#### Exercise details
Return each line of the listing that contains the string "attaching".

#### The input
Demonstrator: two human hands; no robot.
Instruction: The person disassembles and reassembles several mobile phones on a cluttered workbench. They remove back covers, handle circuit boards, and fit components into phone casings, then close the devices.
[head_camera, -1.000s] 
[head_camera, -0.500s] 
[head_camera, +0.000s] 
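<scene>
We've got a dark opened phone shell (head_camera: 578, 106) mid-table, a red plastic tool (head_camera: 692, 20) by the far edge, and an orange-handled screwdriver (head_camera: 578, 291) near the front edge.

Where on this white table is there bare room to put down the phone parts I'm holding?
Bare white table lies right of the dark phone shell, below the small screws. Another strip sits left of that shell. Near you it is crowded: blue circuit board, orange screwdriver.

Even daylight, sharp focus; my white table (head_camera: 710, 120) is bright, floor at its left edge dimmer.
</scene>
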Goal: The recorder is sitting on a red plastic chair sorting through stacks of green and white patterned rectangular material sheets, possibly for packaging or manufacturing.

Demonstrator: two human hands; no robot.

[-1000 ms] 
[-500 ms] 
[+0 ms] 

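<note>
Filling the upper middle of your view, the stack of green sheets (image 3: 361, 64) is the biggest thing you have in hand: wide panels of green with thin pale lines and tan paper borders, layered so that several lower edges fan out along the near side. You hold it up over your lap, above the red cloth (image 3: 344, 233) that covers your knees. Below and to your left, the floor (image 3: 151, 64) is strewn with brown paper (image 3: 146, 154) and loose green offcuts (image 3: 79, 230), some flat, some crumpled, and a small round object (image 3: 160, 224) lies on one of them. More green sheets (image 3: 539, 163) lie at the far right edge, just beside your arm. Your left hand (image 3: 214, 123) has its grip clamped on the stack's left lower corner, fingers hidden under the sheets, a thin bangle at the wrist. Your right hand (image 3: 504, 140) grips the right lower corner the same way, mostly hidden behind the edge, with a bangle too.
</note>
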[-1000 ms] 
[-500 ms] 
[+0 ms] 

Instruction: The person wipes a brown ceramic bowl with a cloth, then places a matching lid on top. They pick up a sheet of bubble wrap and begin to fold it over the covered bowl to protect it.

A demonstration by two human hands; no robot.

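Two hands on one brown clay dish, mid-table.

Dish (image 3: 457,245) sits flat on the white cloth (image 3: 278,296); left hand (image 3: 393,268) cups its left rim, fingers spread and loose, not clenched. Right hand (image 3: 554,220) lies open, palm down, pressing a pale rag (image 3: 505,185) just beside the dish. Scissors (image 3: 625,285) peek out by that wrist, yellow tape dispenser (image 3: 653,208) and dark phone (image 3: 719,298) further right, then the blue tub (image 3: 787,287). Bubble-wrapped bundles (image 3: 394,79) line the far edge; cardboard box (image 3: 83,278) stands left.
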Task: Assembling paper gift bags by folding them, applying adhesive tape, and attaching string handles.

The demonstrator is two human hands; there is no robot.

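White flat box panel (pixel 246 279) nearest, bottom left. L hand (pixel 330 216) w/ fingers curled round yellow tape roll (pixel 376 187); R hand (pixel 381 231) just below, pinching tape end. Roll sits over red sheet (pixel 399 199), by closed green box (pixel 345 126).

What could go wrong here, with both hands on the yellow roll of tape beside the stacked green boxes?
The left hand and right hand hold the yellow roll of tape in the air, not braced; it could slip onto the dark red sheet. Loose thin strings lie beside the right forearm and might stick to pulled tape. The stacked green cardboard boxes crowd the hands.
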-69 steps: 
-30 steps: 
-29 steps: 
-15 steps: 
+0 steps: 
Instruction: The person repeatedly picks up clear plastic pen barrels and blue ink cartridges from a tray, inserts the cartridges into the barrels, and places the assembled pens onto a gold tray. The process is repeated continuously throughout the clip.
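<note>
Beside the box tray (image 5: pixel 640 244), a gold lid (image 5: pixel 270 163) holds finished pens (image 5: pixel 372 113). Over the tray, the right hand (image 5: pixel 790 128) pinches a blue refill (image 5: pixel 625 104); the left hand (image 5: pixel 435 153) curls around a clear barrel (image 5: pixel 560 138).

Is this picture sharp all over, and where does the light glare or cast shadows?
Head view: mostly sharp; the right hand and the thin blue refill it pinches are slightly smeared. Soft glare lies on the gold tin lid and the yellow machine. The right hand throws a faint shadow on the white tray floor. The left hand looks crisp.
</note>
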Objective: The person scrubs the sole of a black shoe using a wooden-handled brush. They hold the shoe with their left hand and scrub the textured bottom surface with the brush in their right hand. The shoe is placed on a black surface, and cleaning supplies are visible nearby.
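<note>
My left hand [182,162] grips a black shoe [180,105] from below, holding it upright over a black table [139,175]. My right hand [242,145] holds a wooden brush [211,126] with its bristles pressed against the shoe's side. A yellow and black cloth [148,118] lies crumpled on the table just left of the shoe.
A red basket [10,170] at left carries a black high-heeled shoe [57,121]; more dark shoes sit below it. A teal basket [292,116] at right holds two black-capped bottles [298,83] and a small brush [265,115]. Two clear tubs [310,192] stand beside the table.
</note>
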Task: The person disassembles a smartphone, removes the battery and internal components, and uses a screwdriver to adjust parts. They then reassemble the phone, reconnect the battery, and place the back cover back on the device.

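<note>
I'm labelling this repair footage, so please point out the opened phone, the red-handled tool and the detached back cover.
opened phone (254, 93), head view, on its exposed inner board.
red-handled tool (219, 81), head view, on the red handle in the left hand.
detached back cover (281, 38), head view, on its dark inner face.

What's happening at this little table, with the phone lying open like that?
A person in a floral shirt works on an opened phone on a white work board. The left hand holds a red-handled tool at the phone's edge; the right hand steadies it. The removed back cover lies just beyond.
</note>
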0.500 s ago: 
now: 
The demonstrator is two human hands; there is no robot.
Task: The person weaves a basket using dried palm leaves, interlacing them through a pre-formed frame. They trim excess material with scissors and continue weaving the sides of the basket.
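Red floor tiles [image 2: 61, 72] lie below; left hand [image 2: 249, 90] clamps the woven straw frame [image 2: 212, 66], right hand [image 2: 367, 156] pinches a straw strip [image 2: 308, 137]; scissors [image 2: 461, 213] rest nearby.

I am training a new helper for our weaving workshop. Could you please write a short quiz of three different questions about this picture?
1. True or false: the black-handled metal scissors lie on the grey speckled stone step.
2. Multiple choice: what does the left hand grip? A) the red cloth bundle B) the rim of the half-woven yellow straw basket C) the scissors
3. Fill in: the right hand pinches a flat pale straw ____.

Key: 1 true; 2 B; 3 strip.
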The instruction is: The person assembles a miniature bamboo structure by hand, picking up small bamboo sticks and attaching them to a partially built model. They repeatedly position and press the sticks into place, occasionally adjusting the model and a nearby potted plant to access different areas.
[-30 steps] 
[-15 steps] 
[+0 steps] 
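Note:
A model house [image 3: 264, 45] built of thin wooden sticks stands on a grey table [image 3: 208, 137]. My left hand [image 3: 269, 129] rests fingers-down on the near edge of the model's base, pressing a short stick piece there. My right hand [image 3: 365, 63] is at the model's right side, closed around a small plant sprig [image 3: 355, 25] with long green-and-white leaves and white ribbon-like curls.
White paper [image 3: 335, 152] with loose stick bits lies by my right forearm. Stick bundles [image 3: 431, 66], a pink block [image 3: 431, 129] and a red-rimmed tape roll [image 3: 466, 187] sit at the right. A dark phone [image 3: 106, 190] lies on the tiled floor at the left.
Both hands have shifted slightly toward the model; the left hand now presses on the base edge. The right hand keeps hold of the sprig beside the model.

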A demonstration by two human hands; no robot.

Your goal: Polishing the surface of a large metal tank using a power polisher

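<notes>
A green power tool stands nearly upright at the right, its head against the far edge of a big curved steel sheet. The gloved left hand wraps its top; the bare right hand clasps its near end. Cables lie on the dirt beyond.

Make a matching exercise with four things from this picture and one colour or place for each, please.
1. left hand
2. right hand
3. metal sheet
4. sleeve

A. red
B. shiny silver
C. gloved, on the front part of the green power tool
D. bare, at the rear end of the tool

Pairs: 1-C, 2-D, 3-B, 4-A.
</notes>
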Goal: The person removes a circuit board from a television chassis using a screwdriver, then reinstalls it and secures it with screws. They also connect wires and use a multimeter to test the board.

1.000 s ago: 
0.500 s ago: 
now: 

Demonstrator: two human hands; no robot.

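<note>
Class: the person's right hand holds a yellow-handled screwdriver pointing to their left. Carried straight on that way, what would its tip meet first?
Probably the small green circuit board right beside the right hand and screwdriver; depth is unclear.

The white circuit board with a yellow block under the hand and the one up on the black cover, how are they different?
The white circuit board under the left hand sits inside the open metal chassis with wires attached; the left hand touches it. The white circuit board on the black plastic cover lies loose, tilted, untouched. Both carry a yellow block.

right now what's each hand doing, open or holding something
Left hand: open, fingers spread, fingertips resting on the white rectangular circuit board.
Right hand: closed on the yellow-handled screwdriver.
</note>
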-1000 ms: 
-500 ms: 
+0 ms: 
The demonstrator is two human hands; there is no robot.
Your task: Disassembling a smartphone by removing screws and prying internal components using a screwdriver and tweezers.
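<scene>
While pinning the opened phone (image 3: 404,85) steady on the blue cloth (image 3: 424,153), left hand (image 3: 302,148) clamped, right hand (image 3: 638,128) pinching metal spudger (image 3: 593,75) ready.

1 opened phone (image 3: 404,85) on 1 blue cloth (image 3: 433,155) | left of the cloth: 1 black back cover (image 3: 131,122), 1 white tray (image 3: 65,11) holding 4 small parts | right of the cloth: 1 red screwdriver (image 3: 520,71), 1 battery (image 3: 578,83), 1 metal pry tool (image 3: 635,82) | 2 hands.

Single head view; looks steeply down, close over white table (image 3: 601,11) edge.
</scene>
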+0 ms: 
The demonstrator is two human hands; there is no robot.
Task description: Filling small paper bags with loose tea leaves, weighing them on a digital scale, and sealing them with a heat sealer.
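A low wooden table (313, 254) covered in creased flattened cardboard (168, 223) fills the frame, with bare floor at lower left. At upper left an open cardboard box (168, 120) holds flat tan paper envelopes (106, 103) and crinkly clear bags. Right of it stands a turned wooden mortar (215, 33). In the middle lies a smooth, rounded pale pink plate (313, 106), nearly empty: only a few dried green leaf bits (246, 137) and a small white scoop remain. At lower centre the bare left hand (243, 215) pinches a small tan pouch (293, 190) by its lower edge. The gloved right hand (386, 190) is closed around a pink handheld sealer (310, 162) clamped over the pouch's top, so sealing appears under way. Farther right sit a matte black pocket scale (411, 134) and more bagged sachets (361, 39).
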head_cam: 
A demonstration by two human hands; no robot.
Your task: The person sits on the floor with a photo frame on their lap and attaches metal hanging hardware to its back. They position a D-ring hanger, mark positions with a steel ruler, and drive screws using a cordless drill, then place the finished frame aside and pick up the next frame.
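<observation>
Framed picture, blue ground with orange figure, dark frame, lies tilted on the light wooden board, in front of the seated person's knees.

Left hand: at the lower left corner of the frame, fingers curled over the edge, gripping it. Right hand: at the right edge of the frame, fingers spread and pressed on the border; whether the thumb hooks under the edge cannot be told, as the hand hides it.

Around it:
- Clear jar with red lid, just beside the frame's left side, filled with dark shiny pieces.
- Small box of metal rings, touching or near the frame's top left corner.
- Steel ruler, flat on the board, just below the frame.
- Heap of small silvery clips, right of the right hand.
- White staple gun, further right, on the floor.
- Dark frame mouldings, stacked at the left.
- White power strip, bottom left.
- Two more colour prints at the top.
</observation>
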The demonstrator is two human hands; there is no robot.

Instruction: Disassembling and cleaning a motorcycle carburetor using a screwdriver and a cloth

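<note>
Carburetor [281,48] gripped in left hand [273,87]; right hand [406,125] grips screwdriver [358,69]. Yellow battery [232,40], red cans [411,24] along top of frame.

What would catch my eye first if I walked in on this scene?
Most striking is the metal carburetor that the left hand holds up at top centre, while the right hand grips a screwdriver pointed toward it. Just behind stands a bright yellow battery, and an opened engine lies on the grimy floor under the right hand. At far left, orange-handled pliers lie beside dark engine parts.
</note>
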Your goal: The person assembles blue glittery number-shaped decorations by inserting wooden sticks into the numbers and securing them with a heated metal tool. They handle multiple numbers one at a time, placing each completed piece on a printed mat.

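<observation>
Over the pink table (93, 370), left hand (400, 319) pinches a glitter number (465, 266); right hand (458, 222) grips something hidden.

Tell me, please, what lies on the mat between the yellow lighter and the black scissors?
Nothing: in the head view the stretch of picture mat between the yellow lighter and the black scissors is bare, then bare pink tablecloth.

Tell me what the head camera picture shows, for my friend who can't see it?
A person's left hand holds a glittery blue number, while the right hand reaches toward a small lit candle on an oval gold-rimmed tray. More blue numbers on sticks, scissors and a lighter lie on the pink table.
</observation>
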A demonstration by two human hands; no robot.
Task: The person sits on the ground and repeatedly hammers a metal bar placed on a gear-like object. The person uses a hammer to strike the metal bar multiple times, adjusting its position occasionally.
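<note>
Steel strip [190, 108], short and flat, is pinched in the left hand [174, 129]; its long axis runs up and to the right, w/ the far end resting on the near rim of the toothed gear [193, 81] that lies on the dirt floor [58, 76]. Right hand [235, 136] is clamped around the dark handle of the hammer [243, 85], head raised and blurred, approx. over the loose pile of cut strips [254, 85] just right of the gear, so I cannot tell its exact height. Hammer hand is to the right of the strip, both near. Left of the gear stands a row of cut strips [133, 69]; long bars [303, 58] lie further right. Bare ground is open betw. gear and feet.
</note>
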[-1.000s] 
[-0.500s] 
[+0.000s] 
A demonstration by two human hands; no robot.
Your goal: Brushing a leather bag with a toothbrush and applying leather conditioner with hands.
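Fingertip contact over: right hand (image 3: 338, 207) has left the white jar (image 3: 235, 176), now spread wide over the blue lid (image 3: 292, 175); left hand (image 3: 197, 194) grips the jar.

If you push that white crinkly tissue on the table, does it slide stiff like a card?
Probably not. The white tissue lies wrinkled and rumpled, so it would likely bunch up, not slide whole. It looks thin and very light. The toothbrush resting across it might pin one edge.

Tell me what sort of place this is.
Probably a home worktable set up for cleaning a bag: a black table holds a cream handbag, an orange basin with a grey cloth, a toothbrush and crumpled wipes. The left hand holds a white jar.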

#### Response to this exercise
Task: Assembling paper gift bags by folding them, applying adhesive tape, and attaching string handles.
The instruction is: The person assembles a miniature bamboo structure by hand, picking up small bamboo sticks and attaching them to a partially built model. They repeatedly position and press the sticks into place, occasionally adjusting the model and a nearby potted plant to access different areas.

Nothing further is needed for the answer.